Эшелон неохотно останавливался, хрустнул сухожилиями, встал. За насыпью желтела пшеница. В желтизне далеко чернели конические терриконы. Ядринцев спрыгнул с подножки. Платформы тянулись вдоль насыпи. Горбились танки. Солнце отливало на башнях и пушках. Солдаты охранения цепью бежали вдоль эшелона, вставали по одному у платформ. Зенитчики оставили орудие, спустились на землю, но полковник Клавдин грозным окриком загнал их обратно к орудию. Ядринцев вдыхал тёплый, сладкий ветер полей, железные запахи танков. Два запаха не смешивались. Ядринцеву хотелось дойти до поля, сорвать колосок, размять сочные, не успевшие отвердеть зёрна, кинуть в рот и жевать, превращая зёрна в клейкую сладкую мякоть. Он стал спускаться по насыпи. Оглянулся. Тепловоз потный, с красной камергерской лентой, застыл на блестящих рельсах. Танки один за другим, уменьшаясь, стояли на платформах, как некогда на комодах стояли мраморные слоники.

– Воздух! – крикнул бегущий вдоль эшелона майор.

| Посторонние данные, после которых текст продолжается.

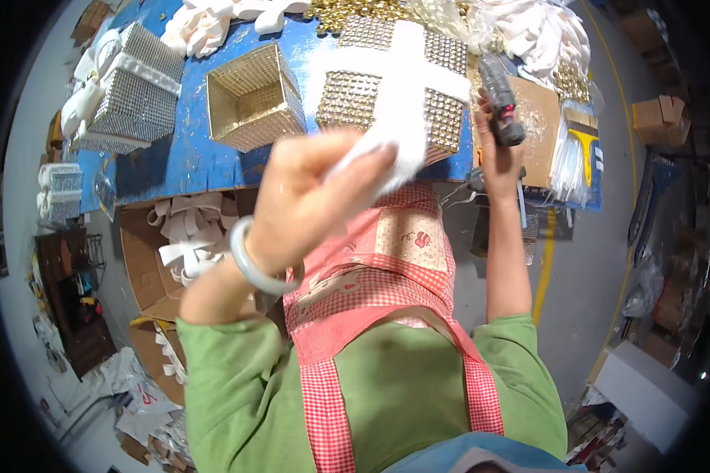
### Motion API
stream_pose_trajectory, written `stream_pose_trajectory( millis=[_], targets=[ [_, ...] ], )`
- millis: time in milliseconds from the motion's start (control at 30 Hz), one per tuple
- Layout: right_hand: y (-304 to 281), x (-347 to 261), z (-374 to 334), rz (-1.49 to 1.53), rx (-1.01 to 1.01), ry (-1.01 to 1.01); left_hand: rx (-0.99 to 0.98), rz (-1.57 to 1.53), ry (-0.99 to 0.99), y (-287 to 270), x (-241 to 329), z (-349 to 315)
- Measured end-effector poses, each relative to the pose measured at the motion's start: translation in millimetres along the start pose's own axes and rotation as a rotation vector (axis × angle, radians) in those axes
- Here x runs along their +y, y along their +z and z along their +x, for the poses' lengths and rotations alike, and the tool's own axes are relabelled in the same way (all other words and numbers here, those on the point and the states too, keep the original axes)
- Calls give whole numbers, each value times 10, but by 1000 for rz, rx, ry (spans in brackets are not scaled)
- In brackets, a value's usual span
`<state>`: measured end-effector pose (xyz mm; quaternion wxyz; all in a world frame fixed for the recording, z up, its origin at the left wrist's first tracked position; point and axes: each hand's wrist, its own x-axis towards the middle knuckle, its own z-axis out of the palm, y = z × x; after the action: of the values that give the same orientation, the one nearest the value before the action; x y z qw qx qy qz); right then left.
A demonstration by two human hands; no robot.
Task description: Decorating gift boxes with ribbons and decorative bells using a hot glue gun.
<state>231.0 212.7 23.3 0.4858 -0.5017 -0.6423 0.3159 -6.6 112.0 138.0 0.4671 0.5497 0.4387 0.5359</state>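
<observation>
The left hand (304,189) pinches the white ribbon (402,98), probably to control its loose end; the studded box (351,94) sits at upper centre on the blue worktop (193,118), just beyond that grip. The right hand (501,165) grasps a dark tool (497,91), seemingly kept ready beside the box.
</observation>
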Motion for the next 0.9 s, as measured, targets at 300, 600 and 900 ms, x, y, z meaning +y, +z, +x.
stream_pose_trajectory(
  millis=[300,600,900],
  targets=[
    [348,157,-326,-111,57,-9,61,35,-638,217,-934,-801],
    [412,145,-346,14,133,69,73,411,-720,112,-2077,-312],
    [420,115,-344,64,181,46,-455,340,16,-444,-773,747]
  ],
)
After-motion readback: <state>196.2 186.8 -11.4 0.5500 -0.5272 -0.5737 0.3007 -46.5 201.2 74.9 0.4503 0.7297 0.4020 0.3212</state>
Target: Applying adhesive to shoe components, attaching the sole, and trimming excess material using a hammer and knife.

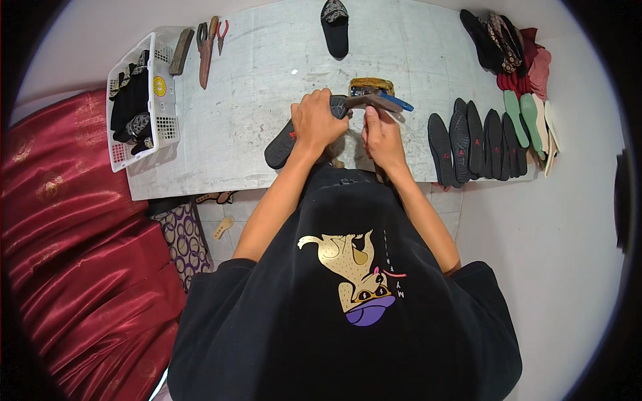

Подскакивал, перепрыгивая невидимые препятствия.

– Воздух! Воздух! – понеслось вдоль эшелона. Один вскрик догонял другой. – Воздух!

Ядринцев поднял глаза к небу, на мгновение ослеп от солнца. Увёл взгляд в сторону и увидел в синеве высоко самолёт. Он походил на летящее бревно. Длинный кругляк, прямые крылья. На бревне что-то поблескивало. Мерцал хвостовой винт. В голове дрожал лучик солнца. «Беспилотник!» – ахнул Ядринцев, никогда не видавший дрон. Беспилотник летел высоко в стороне от эшелона. Двуствольная зенитка зачавкала, застучала. Расчёт крутился на сиденье, водя стволами. Из раструбов летели бледные рыжие плевки, уносились в синеву, гасли. Зенитчики нащупывали беспилотник, сыпали пустыми гильзами. Дрон плавно отвернул, стал удаляться. Мерцал хвостовой винт, переливалось солнце на фюзеляже. Зенитка смолкла, разбросав по насыпи латунные гильзы. Солдаты, залёгшие у платформ, поднимались, отряхивались.

– Воздух! – майор махал руками, словно отгонял от эшелона налетающий беспилотник. Из неба, из огромной синей ямы, падал на эшелон беспилотник, с хищной ястребиной точностью, по нисходящей прямой. Зенитка грохотала, брызгала рыжие струи, искала беспилотник. Тот снижался на Ядринцева, на его темень, прошибал кости черепа, вонзал страшный удар. Ядринцев закрыл ладонями голову. Зенитка, окружённая латунными вихрями, била в налетавший беспилотник. Зацепила очередью. Беспилотник швырнуло вверх. Он косо взлетел и взорвался. В синеве разрасталось серое облако, из копоти ярко капало, сыпались похожие на перья обломки. Упали в пшеницу. Солдаты кинулись в хлеба, но майор, матерясь, остановил их.

– Отставить, мать вашу! По вагонам!

Ядринцев влез по насыпи, пригнул на подножку вагона, слыша, как хрустнул состав, словно распрямлялись онемевшие кости.